Category: Industry

Automotive – An industry in transition – Big threats, Bigger opportunities

Technology driven transitions have a significant impact on companies, industries, and markets. This paper provides insights on preparing and executing effectively during such transitions. It analyzes the transition that the automotive industry is going through that has major risks and outsized opportunities. Two areas have been emphasized – operationalizing long-range planning and adapting structurally to market demand signals. The author outlines unique capabilities that Zyom specializes in to help companies navigate the complex and risky road ahead.

Technology driven transitions

All transitions, especially new technology-driven transitions, that are global in its reach, result in big risks, even for strong incumbents in the industry impacted by the change. Most of the risks are unknown, before the technology achieves suitable level of maturity for larger scale usage. Some can be existential risks.

However, in most cases, these transitions result in significant opportunities to create and carve out extremely large, market opportunities. A sizeable subset of these transitions have an outsized impact in altering user/consumer behavior in profound ways.

While there is a large body of work about the disruptive impact of new technology on companies and industries impacted by the change, most of it is focused on higher level competitive strategy.

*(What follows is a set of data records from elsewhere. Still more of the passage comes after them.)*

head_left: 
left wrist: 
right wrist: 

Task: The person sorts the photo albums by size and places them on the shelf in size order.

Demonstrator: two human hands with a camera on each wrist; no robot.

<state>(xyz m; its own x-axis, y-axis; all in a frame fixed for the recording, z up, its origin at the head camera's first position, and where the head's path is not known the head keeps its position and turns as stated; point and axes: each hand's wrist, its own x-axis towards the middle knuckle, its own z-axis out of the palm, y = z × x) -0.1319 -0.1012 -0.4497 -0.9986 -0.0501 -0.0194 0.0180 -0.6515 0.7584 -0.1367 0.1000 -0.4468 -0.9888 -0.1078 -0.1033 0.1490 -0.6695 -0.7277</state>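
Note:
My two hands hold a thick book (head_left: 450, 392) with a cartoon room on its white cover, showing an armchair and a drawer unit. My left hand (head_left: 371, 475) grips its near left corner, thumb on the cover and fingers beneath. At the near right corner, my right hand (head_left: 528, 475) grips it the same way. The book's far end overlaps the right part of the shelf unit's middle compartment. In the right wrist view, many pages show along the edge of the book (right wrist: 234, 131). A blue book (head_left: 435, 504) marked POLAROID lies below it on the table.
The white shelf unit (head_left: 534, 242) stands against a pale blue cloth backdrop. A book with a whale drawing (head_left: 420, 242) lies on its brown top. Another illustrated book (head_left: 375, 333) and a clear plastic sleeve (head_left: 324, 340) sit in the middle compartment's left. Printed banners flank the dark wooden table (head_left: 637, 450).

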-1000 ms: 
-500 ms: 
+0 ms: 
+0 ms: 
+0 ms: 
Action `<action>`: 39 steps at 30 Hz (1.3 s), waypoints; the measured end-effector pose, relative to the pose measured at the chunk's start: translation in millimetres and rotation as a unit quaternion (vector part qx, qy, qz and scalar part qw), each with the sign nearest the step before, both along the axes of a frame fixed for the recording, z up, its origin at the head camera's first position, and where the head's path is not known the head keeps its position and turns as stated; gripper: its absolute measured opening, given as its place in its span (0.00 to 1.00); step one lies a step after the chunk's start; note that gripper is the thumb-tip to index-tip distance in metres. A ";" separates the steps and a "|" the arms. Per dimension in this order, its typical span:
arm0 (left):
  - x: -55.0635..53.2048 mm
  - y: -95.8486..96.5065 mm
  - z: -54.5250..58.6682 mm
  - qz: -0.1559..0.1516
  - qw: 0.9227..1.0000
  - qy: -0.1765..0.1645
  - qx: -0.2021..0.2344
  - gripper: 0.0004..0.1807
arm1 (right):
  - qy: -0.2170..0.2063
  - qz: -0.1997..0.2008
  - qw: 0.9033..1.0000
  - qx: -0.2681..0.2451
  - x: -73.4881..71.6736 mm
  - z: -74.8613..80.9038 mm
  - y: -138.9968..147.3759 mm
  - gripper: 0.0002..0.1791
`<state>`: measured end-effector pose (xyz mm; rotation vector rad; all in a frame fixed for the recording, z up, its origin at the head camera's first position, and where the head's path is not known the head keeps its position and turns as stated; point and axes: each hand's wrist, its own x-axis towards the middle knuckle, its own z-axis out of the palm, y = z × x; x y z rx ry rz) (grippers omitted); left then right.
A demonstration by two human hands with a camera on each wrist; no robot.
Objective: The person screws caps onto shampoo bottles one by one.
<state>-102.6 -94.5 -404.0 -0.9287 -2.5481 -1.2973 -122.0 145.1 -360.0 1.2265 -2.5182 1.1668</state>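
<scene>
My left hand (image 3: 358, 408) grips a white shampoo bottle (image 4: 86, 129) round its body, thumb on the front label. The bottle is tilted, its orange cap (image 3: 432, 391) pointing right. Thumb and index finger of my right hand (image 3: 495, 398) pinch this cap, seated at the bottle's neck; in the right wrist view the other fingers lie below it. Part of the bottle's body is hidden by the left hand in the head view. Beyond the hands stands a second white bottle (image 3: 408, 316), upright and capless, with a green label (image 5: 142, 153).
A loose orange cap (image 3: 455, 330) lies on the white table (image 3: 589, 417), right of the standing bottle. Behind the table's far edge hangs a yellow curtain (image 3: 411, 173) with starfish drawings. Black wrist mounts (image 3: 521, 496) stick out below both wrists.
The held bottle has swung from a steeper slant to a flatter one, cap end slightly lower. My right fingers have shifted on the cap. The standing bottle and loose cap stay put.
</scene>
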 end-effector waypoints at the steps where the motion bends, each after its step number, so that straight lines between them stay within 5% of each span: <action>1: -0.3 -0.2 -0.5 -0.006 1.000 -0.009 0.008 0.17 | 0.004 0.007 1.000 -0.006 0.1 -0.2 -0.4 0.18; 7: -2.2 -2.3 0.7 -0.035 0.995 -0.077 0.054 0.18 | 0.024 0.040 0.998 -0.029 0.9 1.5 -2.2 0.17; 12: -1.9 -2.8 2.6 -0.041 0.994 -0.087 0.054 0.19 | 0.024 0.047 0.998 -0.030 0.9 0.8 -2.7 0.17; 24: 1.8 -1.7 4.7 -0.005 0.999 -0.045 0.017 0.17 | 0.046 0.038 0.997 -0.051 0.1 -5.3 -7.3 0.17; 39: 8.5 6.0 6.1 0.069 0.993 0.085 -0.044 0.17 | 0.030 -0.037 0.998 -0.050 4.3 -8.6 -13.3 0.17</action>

While this is an important line of investigation, it suffers from a major shortcoming.

Far too often companies fall short in the vital area of executing – making their strategy operational. And this problem plagues larger incumbents who get knocked off their perch by these transitions, and strong, mid-size competitors alike.

This paper is a study of one of the most critical transitions that is ongoing in the automotive industry – from polluting ICE cars to lower-carbon alternatives – which is yet in its early innings. It offers new ideas and approaches for operations management to prepare, plan and execute during these transitions effectively and efficiently.

The points surfaced here can be utilized by cross-functional operations leadership (product, operations – sales and supply ops, and operational finance) for any other technology-led, large-scale transitions that are emerging or ongoing in any physical products industry.

Automotive – A massive, bumpy transition, a looming imperative

The automotive industry is in the middle of a massive transition. This has resulted in big risks, and sky-high opportunities.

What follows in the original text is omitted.